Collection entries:
┌──

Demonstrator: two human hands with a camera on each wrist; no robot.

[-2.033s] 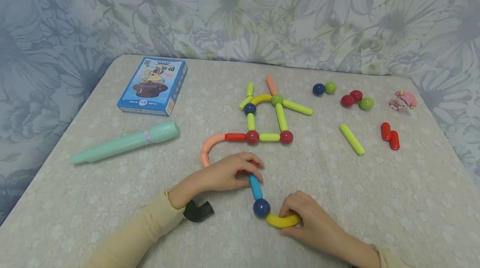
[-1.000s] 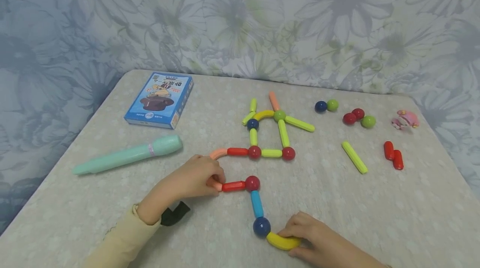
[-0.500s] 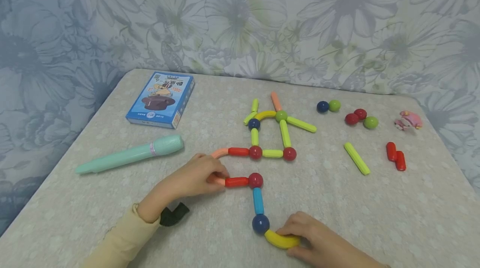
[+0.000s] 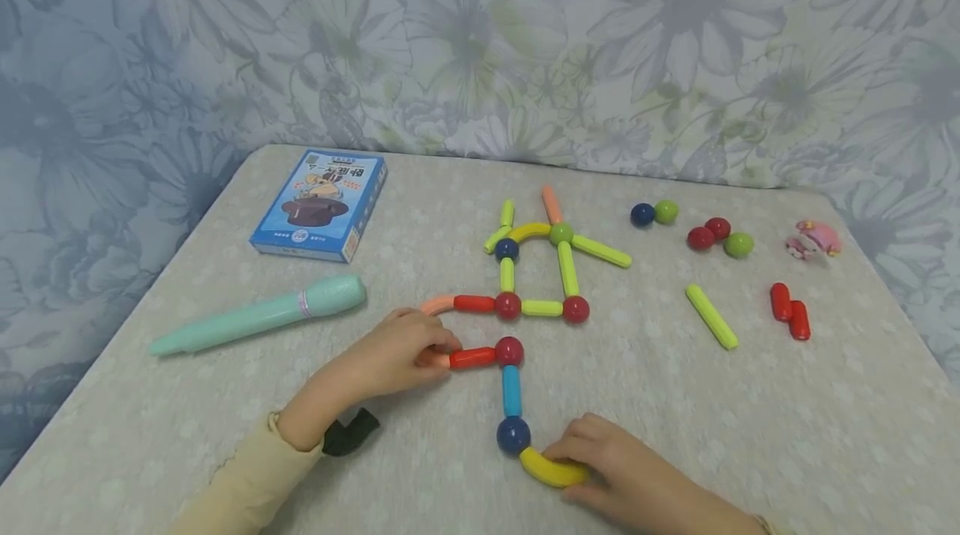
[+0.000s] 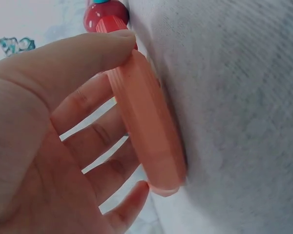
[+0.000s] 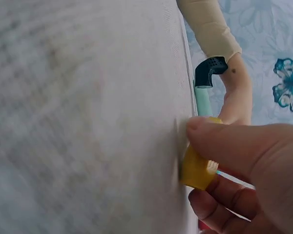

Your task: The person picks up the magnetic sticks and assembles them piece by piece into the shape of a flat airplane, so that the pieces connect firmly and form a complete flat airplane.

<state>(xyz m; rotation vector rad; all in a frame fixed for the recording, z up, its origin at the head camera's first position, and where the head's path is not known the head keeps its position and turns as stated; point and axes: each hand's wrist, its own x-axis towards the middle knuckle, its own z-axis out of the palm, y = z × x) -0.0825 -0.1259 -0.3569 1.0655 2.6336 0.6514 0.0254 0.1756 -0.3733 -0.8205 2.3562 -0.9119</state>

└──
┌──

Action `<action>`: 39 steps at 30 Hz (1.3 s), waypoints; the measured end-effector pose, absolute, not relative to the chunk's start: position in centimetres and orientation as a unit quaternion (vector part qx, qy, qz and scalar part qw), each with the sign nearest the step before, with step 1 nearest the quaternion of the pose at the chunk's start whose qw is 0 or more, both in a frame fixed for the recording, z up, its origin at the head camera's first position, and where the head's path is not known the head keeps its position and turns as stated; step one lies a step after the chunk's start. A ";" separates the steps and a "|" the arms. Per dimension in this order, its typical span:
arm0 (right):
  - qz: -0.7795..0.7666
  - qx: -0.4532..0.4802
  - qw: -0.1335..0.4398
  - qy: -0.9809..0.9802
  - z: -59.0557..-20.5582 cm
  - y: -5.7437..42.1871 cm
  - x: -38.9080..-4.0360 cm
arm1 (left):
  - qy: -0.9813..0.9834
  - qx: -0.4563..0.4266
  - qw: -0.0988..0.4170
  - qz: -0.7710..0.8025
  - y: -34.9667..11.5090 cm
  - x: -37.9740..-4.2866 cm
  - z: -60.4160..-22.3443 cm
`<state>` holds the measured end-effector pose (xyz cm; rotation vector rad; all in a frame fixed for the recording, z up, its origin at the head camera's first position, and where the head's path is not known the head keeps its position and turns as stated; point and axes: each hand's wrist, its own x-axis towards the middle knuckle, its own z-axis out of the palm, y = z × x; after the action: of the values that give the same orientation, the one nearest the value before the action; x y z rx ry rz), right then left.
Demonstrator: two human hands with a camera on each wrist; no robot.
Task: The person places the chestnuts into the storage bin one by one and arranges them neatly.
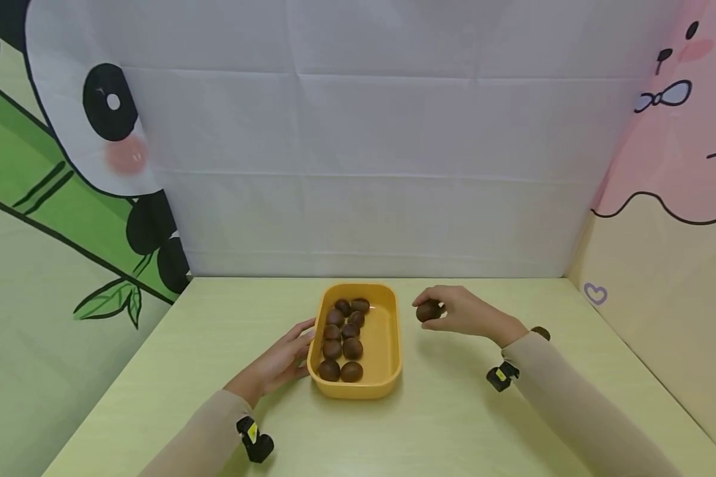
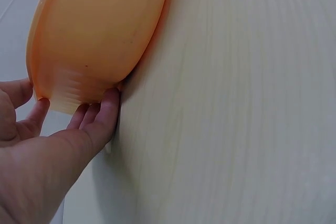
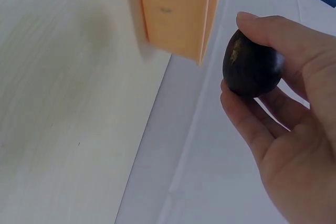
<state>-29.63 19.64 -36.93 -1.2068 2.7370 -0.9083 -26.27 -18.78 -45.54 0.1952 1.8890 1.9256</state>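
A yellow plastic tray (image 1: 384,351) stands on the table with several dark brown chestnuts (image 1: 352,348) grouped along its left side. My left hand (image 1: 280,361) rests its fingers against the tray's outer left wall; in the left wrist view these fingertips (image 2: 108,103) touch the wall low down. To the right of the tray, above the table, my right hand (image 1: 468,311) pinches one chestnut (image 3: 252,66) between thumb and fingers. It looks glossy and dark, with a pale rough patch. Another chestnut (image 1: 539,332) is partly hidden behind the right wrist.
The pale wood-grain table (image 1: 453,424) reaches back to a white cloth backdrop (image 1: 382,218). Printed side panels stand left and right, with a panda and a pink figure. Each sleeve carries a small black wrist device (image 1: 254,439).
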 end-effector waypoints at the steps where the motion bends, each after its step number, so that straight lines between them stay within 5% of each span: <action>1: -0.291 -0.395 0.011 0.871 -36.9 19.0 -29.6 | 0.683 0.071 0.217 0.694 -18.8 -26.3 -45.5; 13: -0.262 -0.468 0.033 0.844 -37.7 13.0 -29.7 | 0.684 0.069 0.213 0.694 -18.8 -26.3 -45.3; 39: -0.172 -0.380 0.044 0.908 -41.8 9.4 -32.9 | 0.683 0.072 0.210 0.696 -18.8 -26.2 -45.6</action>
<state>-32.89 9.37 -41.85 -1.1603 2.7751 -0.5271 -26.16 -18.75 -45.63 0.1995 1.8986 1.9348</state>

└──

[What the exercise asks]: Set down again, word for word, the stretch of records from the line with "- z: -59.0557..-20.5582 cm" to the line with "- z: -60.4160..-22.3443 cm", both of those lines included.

[Response]:
  - z: -59.0557..-20.5582 cm
  - y: -5.7437..42.1871 cm
  - x: -38.9080..-4.0360 cm
arm1 (left):
  - qy: -0.9813..0.9834
  - qx: -0.4563..0.4266
  - qw: -0.0988..0.4170
  - qz: -0.7710..0.8025
  - y: -34.9667..11.5090 cm
  - x: -37.9740..-4.2866 cm
  - z: -60.4160..-22.3443 cm

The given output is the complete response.